湿度の高い日が続いた。梅雨の気配を感じる時期になった。
わたしは相変わらず、唐突に泣きだしたくなるような日々のなかにいた。

広い駅の構内で、溢れかえるひとのなかで、今でもわたしは瞬時に彼だけを見分けられるのだと、そう気がついてしまったとき、時間はぴたりと動くのをやめてしまった。
彼は独特のウルフカットのロングヘアではなくて、短い髪型をしていた。
白いうなじがあらわになっていた。
目があって、逃げ出すこともできないまま、わたしはその場から動けずにいた。


「……なまえ」


冨岡さん、と代わりに返事をしたのはしのぶちゃんだった。
わたしは、やっぱり、なにも言えなかった。

義勇さんは、義勇さんの声をしていた。
あのころと変わらない、すこし鼻にかかった、あまくかすれた声だった。

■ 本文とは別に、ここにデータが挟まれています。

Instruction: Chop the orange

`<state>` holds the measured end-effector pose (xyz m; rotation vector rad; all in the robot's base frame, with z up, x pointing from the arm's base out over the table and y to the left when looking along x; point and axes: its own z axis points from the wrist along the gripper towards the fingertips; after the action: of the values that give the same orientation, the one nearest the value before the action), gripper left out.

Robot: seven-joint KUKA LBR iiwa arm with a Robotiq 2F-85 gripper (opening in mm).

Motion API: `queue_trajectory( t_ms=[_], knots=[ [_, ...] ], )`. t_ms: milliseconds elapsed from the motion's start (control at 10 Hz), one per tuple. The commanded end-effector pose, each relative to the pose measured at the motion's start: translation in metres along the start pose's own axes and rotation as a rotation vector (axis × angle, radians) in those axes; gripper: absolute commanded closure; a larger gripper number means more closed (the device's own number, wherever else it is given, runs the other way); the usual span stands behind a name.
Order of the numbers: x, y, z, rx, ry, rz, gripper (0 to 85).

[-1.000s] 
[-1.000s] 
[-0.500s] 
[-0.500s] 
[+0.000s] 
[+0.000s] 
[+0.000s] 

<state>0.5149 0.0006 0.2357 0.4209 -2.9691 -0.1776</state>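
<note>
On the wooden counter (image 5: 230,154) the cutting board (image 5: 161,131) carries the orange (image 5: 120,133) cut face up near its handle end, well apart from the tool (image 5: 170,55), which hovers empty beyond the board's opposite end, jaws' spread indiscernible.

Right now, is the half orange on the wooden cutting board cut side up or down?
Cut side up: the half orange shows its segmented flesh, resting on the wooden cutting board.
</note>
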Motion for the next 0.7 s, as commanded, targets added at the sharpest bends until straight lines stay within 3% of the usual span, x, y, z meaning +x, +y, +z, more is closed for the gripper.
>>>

何度もわたしの名前をなぞった、わたしの脳をとろけさせる声。だいすきな声。
さよならは言わないでもらった。
聞かなくて済むように、わたしが黙って、出ていったのだ。
聞いてしまえば二度と立ち直れない気がした。
わたしは彼をあいしていた。苦しくなるほど。

「胡蝶、外してほしい。彼女に話しがある」
「伺いを立てるべきはわたしへではないでしょう。話し合うことには賛成ですが、彼女も今は混乱しているようですし、今日のところは解散しましょう。わたしを介して連絡を取り、後日仕切りなおすのが良策かと」

情けないことに、わたしはこの間、頷くことも顔を上げることもできなかった。
ただずっと、ワンピースの裾を握っていた。
義勇さんの視線がわたしの身体をなぞるのを感じる。それだけでわたしは苦しくなる。
こころがあの日々へ帰りたいと、帰りたくないと、騒いでいる。
わたしが彼のものだった日々。
わたしは彼のものだったのに、彼はわたしのものでないという気がいつもしていた。


結局、一度も口を開かないまま、今日はお開きということになった。
あちらが歩き出したのを確認して、わたしはやっと、彼の姿をまじまじと見つめた。
外はねの髪の毛。硬そうに見えるのに、触れるとやわい。
以前は長い髪を持ち上げないと見られなかった白いうなじが、今はこんなにも大勢の前で、無防備にさらされている。
いくつもの夜にこっそりとくちびるを寄せた、すこし湿ったやわらかいうなじ。とびきりあまいにおいのするところ。
彼はバックダーツの入った、グレーのスリムシャツを着ていた。
背骨のゆるやかなカーブ。ウエストがきゅっと細くて、おしりは平らでいつも冷たい。


しのぶちゃんが手を引いてくれて、わたしたちは再び歩き出す。
「ごめんね」とわたしはしばらくぶりに口をきいた。
一度だけ振り返ると、義勇さんもちょうど、こちらを振り返ったところだった。
もうずいぶんと距離があったから、義勇さんのほうからわたしが見えているかはわからなかった。